Keep to one stretch of the data below, the lines from the one with "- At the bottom" up to and including the one with "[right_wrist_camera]", and return that stretch exactly.

* _Dataset excerpt_
++++++++++

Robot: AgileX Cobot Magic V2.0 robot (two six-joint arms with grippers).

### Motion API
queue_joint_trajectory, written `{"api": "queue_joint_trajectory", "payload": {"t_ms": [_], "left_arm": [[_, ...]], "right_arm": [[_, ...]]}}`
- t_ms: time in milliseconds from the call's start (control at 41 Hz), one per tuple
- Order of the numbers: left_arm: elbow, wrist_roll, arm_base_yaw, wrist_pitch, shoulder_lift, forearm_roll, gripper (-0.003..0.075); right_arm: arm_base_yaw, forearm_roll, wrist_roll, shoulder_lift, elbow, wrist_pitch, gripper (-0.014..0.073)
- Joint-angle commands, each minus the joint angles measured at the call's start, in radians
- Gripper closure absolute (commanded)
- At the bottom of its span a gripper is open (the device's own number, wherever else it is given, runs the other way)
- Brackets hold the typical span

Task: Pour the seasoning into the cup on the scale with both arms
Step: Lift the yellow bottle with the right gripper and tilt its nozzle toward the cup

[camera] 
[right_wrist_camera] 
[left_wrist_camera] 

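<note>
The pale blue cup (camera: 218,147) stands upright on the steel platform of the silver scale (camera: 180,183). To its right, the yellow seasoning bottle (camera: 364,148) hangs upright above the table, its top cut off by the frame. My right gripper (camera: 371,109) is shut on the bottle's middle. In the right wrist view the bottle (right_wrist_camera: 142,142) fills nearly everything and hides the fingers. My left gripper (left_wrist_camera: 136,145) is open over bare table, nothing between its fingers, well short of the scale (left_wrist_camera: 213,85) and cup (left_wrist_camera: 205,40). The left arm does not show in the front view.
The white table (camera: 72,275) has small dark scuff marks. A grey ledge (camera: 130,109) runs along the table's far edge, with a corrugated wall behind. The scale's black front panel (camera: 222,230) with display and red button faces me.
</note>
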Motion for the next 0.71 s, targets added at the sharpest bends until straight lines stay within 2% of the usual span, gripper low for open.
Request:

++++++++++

* _Result for this exercise_
- At the bottom of its span a gripper is open (the device's own number, wherever else it is given, runs the other way)
- Brackets hold the typical span

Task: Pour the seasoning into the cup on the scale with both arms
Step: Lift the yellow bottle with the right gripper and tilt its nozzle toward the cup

[camera] 
[right_wrist_camera] 

Nothing more is required for this exercise.